New database matches mutations with potential effects

by  /  28 January 2015
THIS ARTICLE IS MORE THAN FIVE YEARS OLD

This article is more than five years old. Autism research — and science in general — is constantly evolving, so older articles may contain information or theories that have been reevaluated since their original publication date.

©iStock.com/fpm Dose matters: DNA duplications and deletions, called copy number variations, are associated with autism.

A new tool helps predict whether large DNA duplications and deletions, common among people with autism, are harmful or benign, reports a study published 18 December in Genetics in Medicine1.

So-called copy number variations (CNVs) are often associated with conditions such as autism but are also seen in unaffected individuals. The exact composition of a CNV can vary from person to person, making it difficult to discern its effects on gene expression.

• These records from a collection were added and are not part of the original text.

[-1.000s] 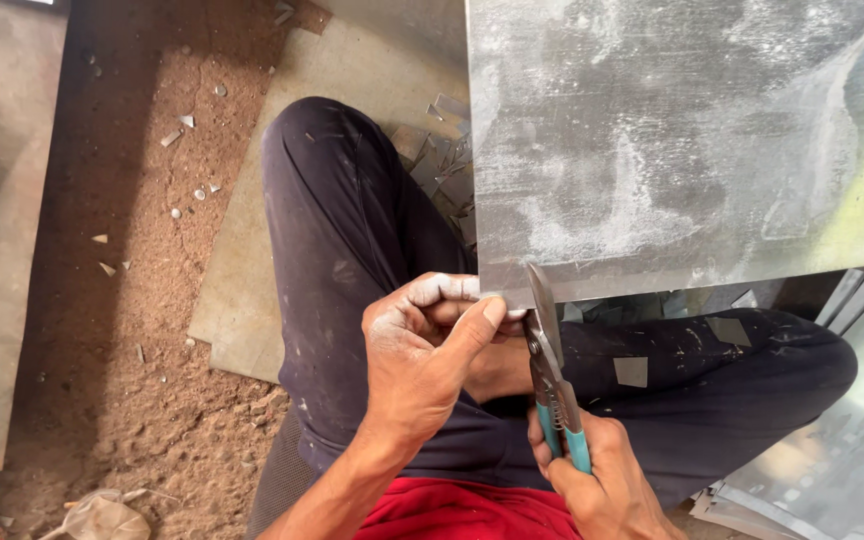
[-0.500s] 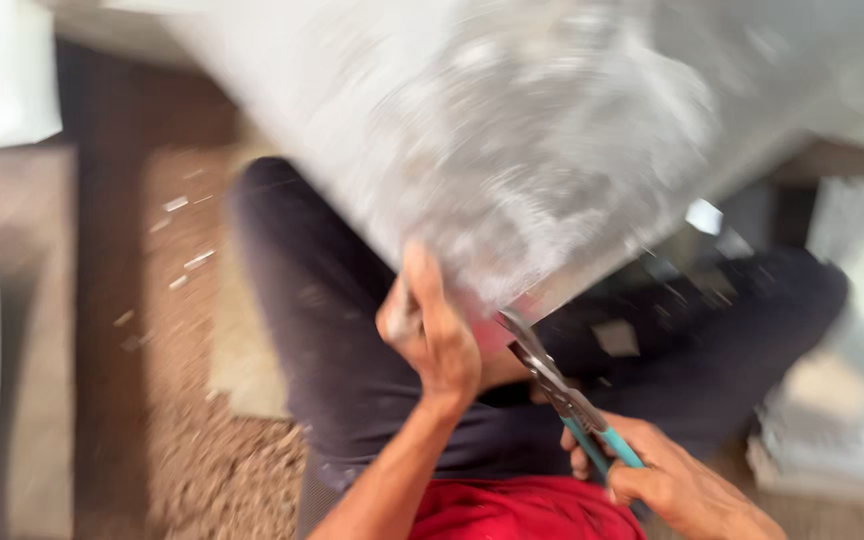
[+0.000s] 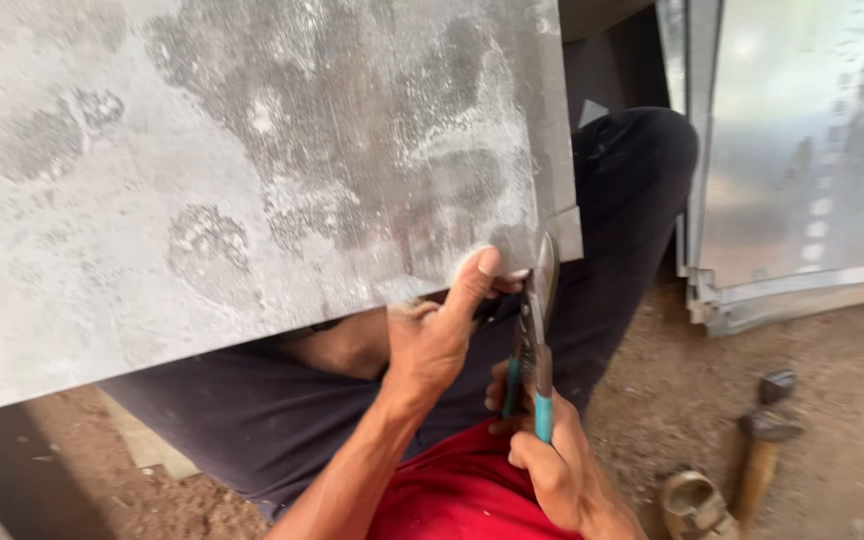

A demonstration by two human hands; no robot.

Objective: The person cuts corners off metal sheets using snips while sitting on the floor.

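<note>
A large grey sheet of metal (image 3: 232, 160) lies across my lap and fills the upper left of the view. My left hand (image 3: 437, 335) grips its near edge, thumb pressed on top of the sheet. My right hand (image 3: 552, 455) holds tin snips (image 3: 535, 330) with teal handles. The snips' blades point up at the sheet's edge, next to a small notched tab at the corner. My legs in dark trousers (image 3: 282, 420) sit under the sheet.
A second shiny metal sheet with a folded rim (image 3: 802, 180) leans at the right. A hammer (image 3: 764, 430) and a small round metal object (image 3: 694, 505) lie on the dirt floor at the lower right.
The view has swung, so the sheet now fills the upper left instead of the upper right. My left hand has shifted to the sheet's near edge and the snips' blades have come up to it.
</note>
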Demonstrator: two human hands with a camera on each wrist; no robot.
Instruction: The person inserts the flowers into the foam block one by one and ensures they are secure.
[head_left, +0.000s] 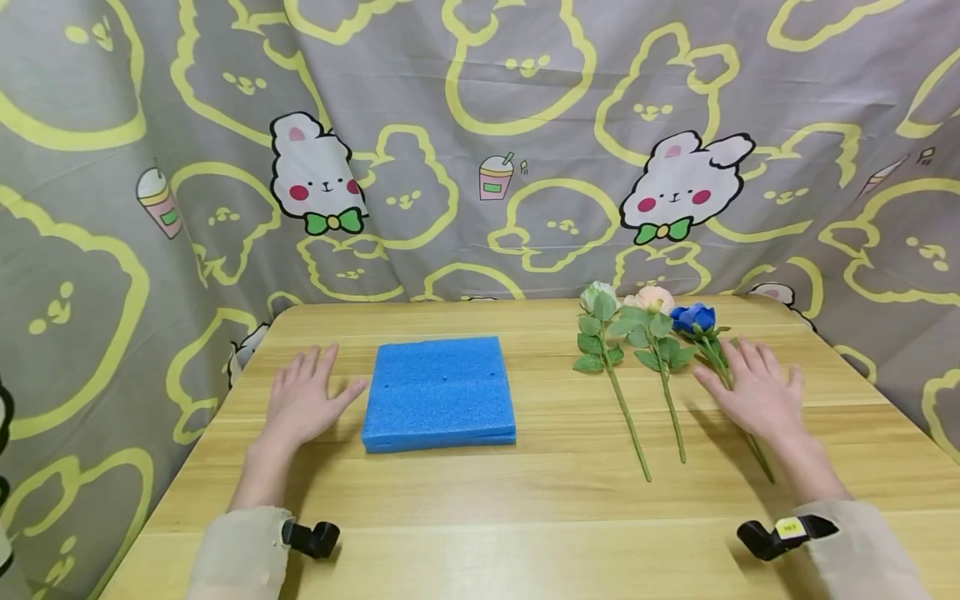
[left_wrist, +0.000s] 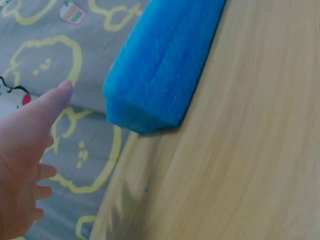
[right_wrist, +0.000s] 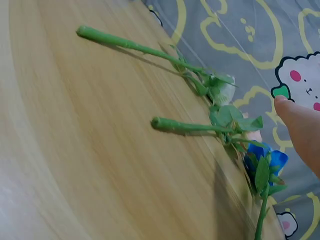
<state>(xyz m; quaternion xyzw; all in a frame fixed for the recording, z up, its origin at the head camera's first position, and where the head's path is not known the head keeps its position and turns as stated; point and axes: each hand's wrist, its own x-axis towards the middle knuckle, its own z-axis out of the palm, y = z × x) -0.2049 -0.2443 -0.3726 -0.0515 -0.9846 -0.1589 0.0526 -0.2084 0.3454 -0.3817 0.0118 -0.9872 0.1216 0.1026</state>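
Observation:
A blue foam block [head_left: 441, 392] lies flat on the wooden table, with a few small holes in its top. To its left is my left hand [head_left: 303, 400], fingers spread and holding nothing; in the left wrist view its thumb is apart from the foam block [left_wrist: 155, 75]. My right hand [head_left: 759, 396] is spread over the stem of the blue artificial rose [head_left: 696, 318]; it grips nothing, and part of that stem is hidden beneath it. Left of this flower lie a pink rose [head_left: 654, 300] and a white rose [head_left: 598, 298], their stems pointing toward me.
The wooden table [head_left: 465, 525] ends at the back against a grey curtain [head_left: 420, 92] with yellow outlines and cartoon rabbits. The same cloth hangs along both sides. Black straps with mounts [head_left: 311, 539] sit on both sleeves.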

The new tool, called Scripps Genome Annotation and Distributed Variant Interpretation Server, or SG-ADVISER, matches CNVs against a database of known genetic variants linked to various disorders. It consists of a Web server that collects genomic data, a computing system that scours databases for known variants and a user interface. It can analyze a complete genome in an average of six minutes.

Researchers tested the tool on 10 genomes from the Scripps Wellderly Genome Resource — a database of elderly people’s genomes created to enable study of the genetics of a healthy lifespan — and found that each genome contains an average of 3,782 CNVs. They then applied the tool to a panel of CNVs culled from microarray data, which include 5,104 ‘pathogenic’ CNVs implicated in a range of disorders and 5,822 ‘harmless’ CNVs with no known effects. The tool accurately identified the harmful variants 94 percent of the time.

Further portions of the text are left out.